__Problem to work on__:
Restate all the data exactly, so that each line is the same as before.

__Exercise data__:
____________________
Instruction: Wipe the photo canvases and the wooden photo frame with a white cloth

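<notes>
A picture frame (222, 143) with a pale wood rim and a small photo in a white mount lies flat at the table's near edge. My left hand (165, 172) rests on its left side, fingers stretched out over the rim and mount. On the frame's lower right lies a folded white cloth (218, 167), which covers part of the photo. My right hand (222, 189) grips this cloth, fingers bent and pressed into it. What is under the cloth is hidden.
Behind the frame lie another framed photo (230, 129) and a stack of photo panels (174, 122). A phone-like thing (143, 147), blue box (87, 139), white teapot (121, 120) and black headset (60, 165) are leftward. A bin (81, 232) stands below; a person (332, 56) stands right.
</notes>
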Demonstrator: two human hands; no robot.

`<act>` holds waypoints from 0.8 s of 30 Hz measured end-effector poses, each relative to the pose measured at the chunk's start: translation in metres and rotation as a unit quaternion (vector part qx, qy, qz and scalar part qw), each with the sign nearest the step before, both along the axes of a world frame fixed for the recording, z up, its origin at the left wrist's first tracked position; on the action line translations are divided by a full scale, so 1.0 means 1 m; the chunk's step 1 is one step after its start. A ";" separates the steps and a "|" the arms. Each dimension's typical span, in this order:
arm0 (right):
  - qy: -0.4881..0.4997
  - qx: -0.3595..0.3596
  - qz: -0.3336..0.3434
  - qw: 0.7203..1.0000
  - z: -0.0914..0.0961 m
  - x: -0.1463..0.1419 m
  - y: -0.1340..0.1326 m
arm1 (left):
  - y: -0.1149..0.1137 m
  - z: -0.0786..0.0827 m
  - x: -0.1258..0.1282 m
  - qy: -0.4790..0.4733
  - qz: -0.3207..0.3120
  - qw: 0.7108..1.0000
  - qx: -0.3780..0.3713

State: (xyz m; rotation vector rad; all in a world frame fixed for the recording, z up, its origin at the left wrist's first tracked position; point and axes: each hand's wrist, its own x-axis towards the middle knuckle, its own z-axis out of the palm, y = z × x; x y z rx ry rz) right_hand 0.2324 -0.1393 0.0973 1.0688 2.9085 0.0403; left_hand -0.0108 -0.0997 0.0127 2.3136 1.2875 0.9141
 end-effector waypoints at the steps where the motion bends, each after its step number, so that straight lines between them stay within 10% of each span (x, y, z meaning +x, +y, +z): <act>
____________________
__Problem solution__:
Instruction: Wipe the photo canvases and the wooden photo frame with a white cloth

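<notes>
A picture frame (222, 143) with a pale wood rim and a small photo in a white mount lies flat at the table's near edge. My left hand (165, 172) rests on its left side, fingers stretched out over the rim and mount. On the frame's lower right lies a folded white cloth (218, 167), which covers part of the photo. My right hand (222, 189) grips this cloth, fingers bent and pressed into it. What is under the cloth is hidden.
Behind the frame lie another framed photo (230, 129) and a stack of photo panels (174, 122). A phone-like thing (143, 147), blue box (87, 139), white teapot (121, 120) and black headset (60, 165) are leftward. A bin (81, 232) stands below; a person (332, 56) stands right.
</notes>
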Demonstrator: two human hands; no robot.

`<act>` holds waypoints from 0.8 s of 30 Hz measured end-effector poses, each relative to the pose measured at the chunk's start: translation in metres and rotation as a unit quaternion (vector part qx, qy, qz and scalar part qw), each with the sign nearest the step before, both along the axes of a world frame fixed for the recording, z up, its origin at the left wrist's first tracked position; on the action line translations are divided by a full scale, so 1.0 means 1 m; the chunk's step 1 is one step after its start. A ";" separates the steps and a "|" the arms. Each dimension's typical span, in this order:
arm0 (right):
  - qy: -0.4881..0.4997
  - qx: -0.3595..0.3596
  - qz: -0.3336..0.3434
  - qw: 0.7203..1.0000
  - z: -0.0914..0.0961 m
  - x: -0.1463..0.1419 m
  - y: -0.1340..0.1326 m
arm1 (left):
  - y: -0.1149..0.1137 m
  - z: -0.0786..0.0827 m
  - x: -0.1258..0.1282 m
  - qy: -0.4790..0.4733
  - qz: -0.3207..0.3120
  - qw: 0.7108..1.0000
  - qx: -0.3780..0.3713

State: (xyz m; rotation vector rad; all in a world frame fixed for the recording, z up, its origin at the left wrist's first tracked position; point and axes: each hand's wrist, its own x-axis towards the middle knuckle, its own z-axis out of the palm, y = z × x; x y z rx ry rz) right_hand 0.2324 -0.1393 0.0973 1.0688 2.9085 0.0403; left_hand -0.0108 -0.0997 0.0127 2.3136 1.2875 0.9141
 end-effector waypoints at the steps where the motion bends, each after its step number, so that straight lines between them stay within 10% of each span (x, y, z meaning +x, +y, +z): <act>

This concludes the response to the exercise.